[Linganth] Folsonomy

P. Kerim Friedman kerim.list at oxus.net
Fri Feb 4 02:50:10 UTC 2005


I've been using these services with a visual anthropology class I am
teaching this semester. It is great because anyone can tag photos and
links with the course name+number and then automatically share those
links and photos with the rest of the class! The way people classify
things is also, itself, an interesting subject for anthropological
investigation. This Guardian article is one of the most clearly
articulated explanations of how these services work and why they are
exciting, so I thought I'd share it with everyone.

It would be well worth creating tags with the name of the list that
everyone can use to share links and photos!

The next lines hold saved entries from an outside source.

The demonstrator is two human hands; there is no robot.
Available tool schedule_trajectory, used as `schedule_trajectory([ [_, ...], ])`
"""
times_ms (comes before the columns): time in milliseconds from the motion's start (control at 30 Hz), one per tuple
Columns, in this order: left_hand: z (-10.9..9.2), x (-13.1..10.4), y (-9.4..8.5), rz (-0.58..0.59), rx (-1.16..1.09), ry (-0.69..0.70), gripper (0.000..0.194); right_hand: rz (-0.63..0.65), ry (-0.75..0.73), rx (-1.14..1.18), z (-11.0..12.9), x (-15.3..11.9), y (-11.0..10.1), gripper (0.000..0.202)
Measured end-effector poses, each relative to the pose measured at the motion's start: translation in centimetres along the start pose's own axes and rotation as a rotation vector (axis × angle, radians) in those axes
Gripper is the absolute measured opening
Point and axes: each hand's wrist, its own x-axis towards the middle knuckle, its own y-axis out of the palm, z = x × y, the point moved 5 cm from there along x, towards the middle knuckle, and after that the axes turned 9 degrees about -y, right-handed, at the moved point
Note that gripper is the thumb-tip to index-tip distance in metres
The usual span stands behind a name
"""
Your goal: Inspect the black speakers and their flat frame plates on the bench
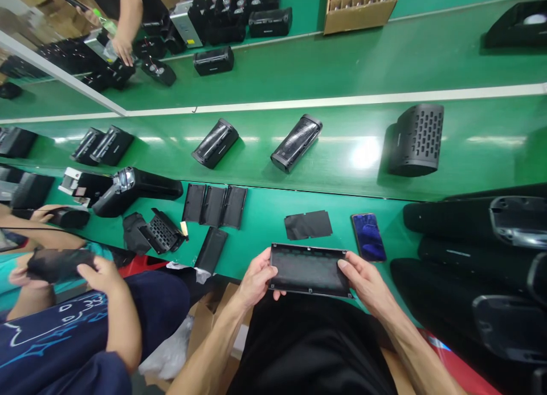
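A black rectangular speaker grille panel [310, 269], its hollow inner side facing up, is held level above my lap. My left hand [258, 278] grips its left end, thumb on the inner edge and fingers underneath. On the right end, my right hand [361, 275] grips it the same way. Just beyond the panel a thin black sheet with notched edges [308, 224] lies flat on the green bench [265, 212]. A phone [368, 237] rests to the right of that sheet, close to my right hand.
Black speakers [297, 143] stand along the green conveyor [342, 172] ahead. Left on the bench lie several panels [215, 206] and a perforated grille [162, 232]. Large black speaker housings [465, 304] crowd the right. A co-worker's hands [100, 272] hold a dark sheet at left. Another person's arm [128, 19] reaches across far left.
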Motion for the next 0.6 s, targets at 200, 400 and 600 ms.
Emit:
schedule_trajectory([
  [200, -0.1, -0.1, 0.0, 0.058, -0.045, 0.028, 0.053, -0.018, 0.026, 0.025, -0.3, -0.2, -0.5, 0.043],
  [400, 0.0, -0.2, -0.3, 0.132, -0.136, 0.076, 0.054, 0.012, -0.005, 0.032, 0.2, -0.4, -0.6, 0.048],
  [600, -0.1, -0.2, -0.4, 0.159, -0.154, 0.12, 0.053, -0.003, -0.046, -0.032, 1.2, -0.2, -0.1, 0.051],
])
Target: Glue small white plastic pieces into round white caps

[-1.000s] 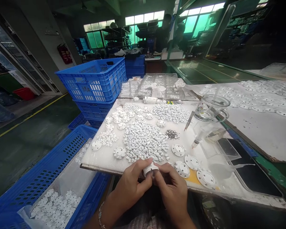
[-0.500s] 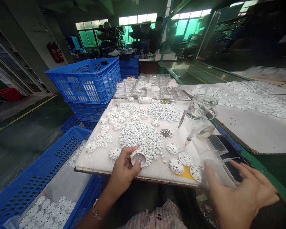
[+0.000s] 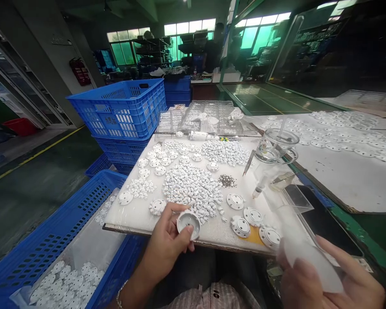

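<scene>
"Now, state the left hand's (image 3: 167, 240) condition."
"From where I stand: gripping a white cup-shaped housing (image 3: 188, 217), thumb at its rim, hollow face toward the person, at the tabletop's (image 3: 131, 214) near edge."
"Right hand (image 3: 357, 279)?"
"Gripping a translucent bottle (image 3: 318, 257), motion-blurred, by the near right corner. White slotted discs (image 3: 240, 225) lie between both hands."
</scene>
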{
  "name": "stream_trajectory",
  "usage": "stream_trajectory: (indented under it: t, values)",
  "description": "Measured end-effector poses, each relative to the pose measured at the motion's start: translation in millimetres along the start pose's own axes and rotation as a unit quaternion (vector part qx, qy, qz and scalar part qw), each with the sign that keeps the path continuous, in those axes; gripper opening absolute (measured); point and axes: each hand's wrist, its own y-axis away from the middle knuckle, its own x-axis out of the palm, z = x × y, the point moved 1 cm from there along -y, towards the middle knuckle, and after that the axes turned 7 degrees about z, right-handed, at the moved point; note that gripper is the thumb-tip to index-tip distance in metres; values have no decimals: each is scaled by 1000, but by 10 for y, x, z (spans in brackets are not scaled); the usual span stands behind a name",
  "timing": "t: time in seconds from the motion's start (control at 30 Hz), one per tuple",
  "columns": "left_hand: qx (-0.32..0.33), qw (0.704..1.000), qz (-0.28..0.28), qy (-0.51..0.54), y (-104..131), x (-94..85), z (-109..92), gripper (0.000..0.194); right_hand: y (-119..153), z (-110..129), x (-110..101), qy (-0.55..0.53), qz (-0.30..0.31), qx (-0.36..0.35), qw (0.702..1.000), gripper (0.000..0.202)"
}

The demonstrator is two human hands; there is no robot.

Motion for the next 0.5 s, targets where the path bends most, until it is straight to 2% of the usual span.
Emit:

I've already started here
with the link for this article! (See below.)

http://del.icio.us/tag/linganth

http://del.icio.us/tag/easianth

Cheers,

Kerim

_______________________________________
P. KERIM FRIEDMAN
			Visiting Assistant Professor
			Anthropology, Haverford College
			kerim.friedman at oxus.net
			http://kerim.oxus.net
_______________________________________

<http://www.guardian.co.uk/online/story/0,3605,1403974,00.html>

Tag team

An innovative photo organising service is taking the web by storm. Jim
McClellan reports

Thursday February 3, 2005
The Guardian

It is hard to avoid the buzz online about Flickr, a photo
organising/sharing service yet to celebrate its first birthday. In
tones echoing the optimism of early 90s internet culture, enthusiasts
say the service makes possible new kinds of conversation and community.
For others, it shows how the efforts of individuals can be harnessed to
help organise the internet.

Flickr's growth has matched this excitement. Though still in beta, it
has 245,000 members, and is growing at 5-10% a week, according to
co-founder Caterina Fake. "We have 3.5m photos online - members upload
up to 60,000 new photos a day."

Digital photography is hugely popular and online storage and
organisation is one solution to the image overload many snappers
experience. But other sites offer similar services. So why has this
Vancouver-based operation generated such excitement?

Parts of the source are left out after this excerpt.